Examples Of Some Techniques Are:
• STM (Soft Tissue Mobilization)
• Manual therapy by Mulligan or mobilization with movement
• Neural Tension Mobilization (a special way to move nerves. Graded Mobilizations are ways to move slowly with different amplitudes)
• Manipulation (a fast, low-amplitude thrust at or near the end of the joint’s range of motion)
What Makes Joints Pop?
Joints are the places in your body where two bones meet and move together. A smooth layer of hyaline cartilage covers the ends of each bone in a joint. This cartilage makes it possible for the surfaces of the joints to move smoothly over each other. If the cartilage is damaged, it can hurt and make it hard to move.

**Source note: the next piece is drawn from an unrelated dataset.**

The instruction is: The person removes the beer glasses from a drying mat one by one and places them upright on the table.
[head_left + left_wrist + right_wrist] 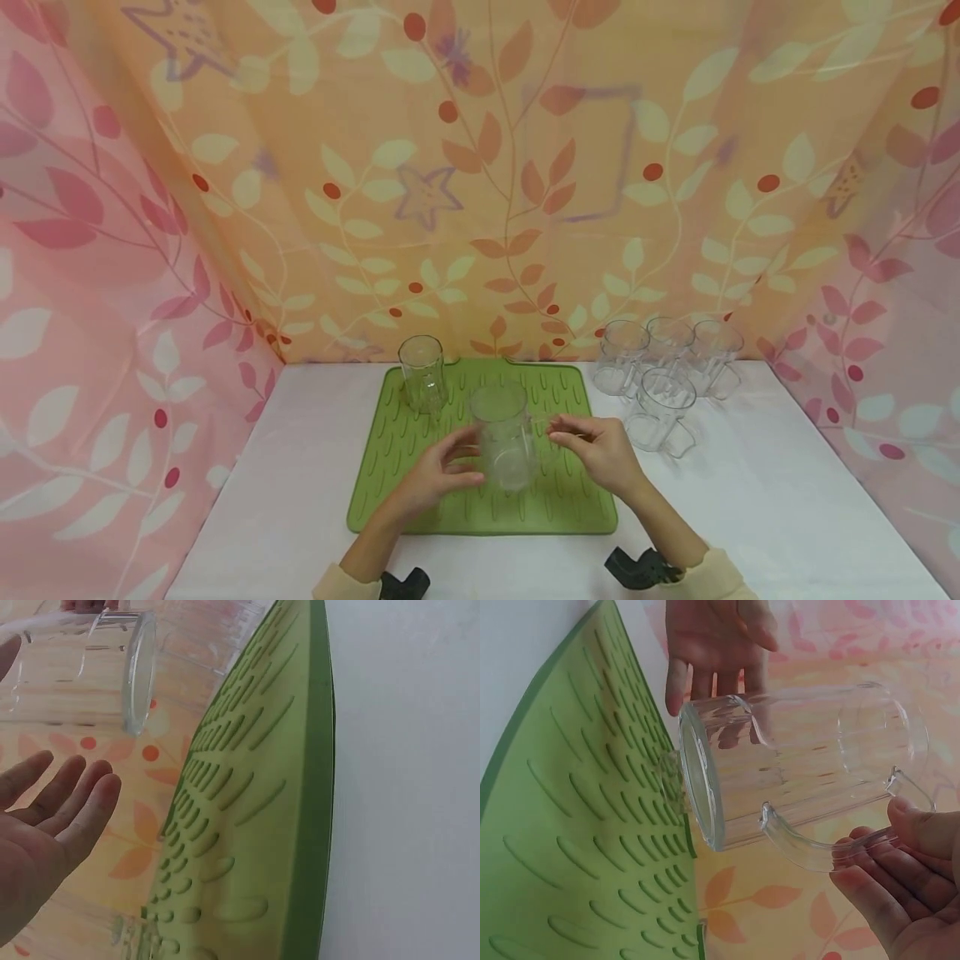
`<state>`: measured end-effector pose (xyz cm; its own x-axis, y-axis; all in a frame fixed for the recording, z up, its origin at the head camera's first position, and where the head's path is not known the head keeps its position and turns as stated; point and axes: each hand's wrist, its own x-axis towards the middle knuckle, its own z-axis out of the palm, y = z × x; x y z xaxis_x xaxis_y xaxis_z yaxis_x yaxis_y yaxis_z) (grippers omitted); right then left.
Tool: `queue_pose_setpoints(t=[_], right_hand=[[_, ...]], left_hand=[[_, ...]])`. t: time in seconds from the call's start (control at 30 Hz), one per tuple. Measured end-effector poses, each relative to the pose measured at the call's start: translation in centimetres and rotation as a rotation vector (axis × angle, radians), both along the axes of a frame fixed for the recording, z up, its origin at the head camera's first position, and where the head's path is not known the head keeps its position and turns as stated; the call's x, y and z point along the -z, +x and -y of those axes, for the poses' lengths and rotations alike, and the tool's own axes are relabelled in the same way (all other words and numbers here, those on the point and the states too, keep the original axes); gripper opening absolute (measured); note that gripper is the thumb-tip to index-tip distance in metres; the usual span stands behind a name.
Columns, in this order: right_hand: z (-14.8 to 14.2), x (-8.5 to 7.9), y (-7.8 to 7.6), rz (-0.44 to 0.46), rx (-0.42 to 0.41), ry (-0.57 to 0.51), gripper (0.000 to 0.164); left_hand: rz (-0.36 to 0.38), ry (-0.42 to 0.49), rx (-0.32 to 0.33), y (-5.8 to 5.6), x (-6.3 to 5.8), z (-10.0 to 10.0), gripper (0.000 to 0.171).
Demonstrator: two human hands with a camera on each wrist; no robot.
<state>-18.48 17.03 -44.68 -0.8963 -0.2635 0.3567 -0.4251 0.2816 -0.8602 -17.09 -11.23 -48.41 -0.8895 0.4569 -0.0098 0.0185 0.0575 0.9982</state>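
A clear glass mug (506, 442) is held upright above the green drying mat (555, 512). My right hand (600, 450) pinches its handle between thumb and fingers; in the right wrist view the handle (810, 851) lies against the fingertips. On the mug's other side is my left hand (442, 475), its fingers extended. A gap shows between those fingers (97, 802) and the mug's wall (75, 682) in the left wrist view. Another glass mug (422, 375) stands at the mat's back left corner.
Several more clear glass mugs (663, 400) stand grouped on the white table (735, 492), right of the mat. Patterned cloth walls (480, 250) enclose the back and both sides. Each wrist carries a black device (641, 568).
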Motion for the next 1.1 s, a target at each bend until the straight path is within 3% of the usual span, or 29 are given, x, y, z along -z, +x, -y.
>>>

Because synovial fluid acts as a lubricant for the joints, it causes nitrogen bubbles to form in the joints over time. Bubbles like these can build up in the spaces between joints, making them feel tight. When this happens, you can “crack” the joint to loosen it and let the gas out of the bubbles.
What’s The Source Of The Pop?
Cells make up your body. These cells “breathe” by turning food into energy and getting rid of waste. Carbon dioxide gas is one waste product of cellular respiration. Normally, this gas moves to your blood and gets carried out of the body when you breathe.
Small pockets of gas can sometimes get stuck in your joints. When the joint moves, the pressure around it changes, causing these gas pockets to grow and shrink. This growing and shrinking are called cavitation. When that gas is suddenly let out of a joint by moving it by hand, the joint pops.
Manipulation checks give these internal analyses a chance to happen when treatments fail. In addition to testing how well the manipulation worked, they give the researcher a second, correlational way to test how likely the hypothesis is, even if the manipulation didn’t work.
Pain can be relieved quickly through manipulation. Evidence-based medicine shows that skilled therapeutic interventions and education are often needed together for the manipulation to have long-term benefits. When done correctly, gently, and quickly, a physical therapist’s manipulation can make a big difference in treating pain and increasing the range of motion.